I am not sure whether this would be an interesting topic for wanna-be entrepreneurs of HN but I don't know of any other place with such brilliant skills. The question is, "Does it make sense to try one's luck with one of the extremely high paying C++ jobs?" I am referring to FX programming and writing automated trading software. They are the best paid programmers as far as I know.<p>I am reasonable at C++. But I am a bit skeptical about their high pays: Why is it hard for them to find skilled C++ programmers in the FX domain?
======
timrobinson
I don't work in FX specifically, but I've worked in various other areas in
finance and trading technology [1]. Potentially off-putting factors I can
think of:

\- Poor working environment. Typically you'll be answering to traders, who are
demanding at best, and come from a range of technical and non-technical
backgrounds.

\- Long working hours, with the potential for weekend work. Presumably not
dissimilar to an entrepreneurial lifestyle, except that you're working for
somebody else's firm.

\- The areas with the most potential for earning, such as algorithmic trading,
tend to have a large proportion of their pay in a performance-related bonus,
so there's an element of risk involved: it's not free money. Certain top
developers invest their own money, giving them even more risk and potential
payoff.

Despite this, there's normally plenty of applicants when a job becomes
available. For me, the most common reason for not hiring somebody has been a
lack of technical skills; in the UK at least, the demand for expert C++
developers in finance definitely outweights the supply.

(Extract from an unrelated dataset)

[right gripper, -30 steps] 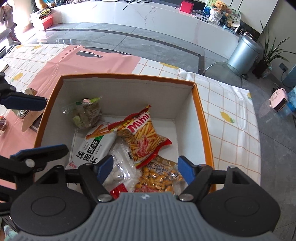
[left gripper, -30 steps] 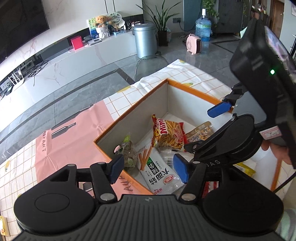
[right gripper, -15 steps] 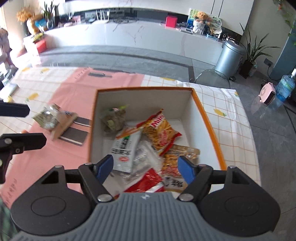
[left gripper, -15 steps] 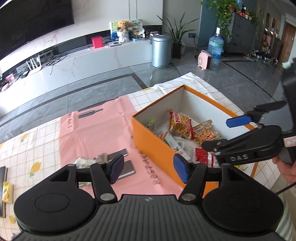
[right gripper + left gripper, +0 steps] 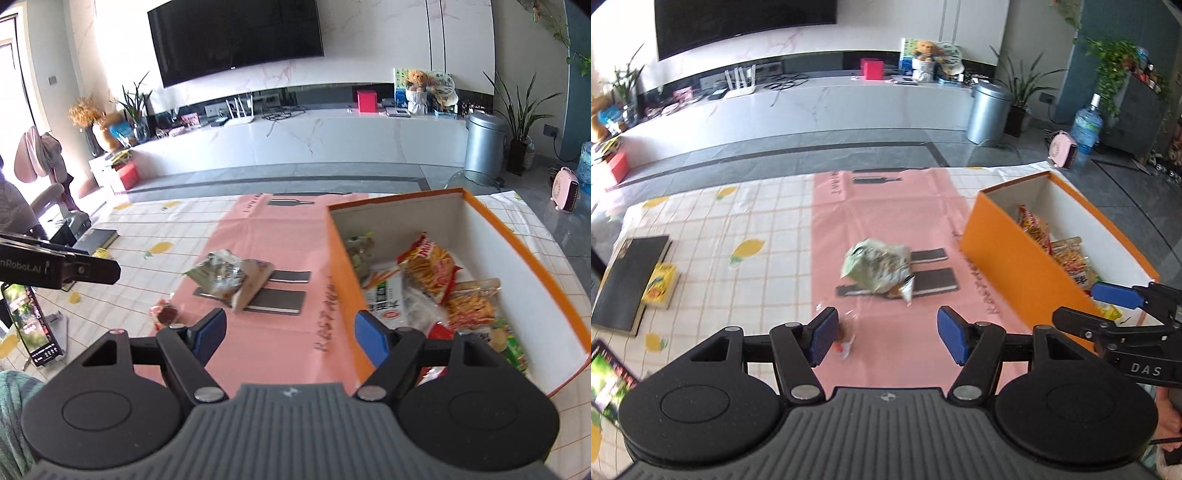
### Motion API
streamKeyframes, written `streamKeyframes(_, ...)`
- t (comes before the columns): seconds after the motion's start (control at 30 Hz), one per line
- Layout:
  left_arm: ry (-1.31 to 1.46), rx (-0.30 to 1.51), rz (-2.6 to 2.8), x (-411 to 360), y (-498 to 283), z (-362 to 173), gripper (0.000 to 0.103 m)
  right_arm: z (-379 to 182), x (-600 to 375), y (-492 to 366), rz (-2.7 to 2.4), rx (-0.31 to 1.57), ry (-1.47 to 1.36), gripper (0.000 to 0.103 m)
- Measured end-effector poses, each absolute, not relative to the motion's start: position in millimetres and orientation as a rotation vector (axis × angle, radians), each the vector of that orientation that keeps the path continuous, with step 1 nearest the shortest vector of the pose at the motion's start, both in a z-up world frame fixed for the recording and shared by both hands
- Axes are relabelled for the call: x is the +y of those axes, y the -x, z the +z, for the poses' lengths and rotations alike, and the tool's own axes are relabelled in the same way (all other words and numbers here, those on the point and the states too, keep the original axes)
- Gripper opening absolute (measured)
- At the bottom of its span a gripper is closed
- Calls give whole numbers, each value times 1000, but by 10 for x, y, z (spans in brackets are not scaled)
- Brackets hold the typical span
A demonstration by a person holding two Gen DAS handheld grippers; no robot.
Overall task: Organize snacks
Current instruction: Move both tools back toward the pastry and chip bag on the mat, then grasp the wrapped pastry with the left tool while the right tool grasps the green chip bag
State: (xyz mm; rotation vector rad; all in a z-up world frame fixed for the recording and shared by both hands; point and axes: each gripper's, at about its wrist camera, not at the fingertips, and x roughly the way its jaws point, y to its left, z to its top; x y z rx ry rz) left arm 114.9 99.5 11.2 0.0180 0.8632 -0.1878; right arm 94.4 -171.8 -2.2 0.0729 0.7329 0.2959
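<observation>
The left gripper hangs above the pink mat, its blue-padded fingers spread wide with nothing between them. Just beyond its left finger, a small clear-wrapped candy lies on the mat. The right gripper hovers at the mat's right side, fingers likewise apart and empty, its right finger over the near corner of the orange box.

Farther along the mat, near its middle, a crumpled pale-green snack bag rests on top of two dark strips, with a tan packet tucked against its near side. The orange box stands at the mat's right edge, touching it, and holds several snacks: a red-and-yellow bag of sticks, a white-and-green packet, a packet of orange nuts, and a small greenish bag in its far left corner.

Left of the mat, on the checked tablecloth, lie a dark book and a yellow packet beside it.
</observation>
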Motion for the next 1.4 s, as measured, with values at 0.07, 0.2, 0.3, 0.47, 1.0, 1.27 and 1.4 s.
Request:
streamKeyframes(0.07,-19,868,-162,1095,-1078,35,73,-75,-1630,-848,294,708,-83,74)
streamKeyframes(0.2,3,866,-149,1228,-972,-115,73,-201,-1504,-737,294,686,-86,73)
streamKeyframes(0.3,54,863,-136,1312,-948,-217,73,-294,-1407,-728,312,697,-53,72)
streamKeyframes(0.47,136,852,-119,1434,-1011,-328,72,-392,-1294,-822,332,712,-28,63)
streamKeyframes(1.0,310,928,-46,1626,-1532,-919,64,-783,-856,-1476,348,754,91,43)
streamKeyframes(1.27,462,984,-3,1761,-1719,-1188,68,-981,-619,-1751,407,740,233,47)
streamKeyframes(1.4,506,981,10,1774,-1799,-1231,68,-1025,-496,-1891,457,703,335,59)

[1] There's been tough periods, relating to some or all of the above points,
but overall I wouldn't do anything differently: every day I get to work with
bright people on interesting projects.

------
da288
From the point of vew of graduate jobs, becoming a dev in Quant or Algo is
definitely a pretty high paid start in line with other IB Front Office (£50k
ish). That said, I don't know how well Google pays grad software engineers.

------
nolite
If you're good enough, its worth a shot. They often want people who can tweak
a kernel finely enough to shave off microseconds of execution time though, and
you're under constant time pressure. Not everyone can work like that

------
jaywalker
It's not just UK; there is a huge market in Singapore as well.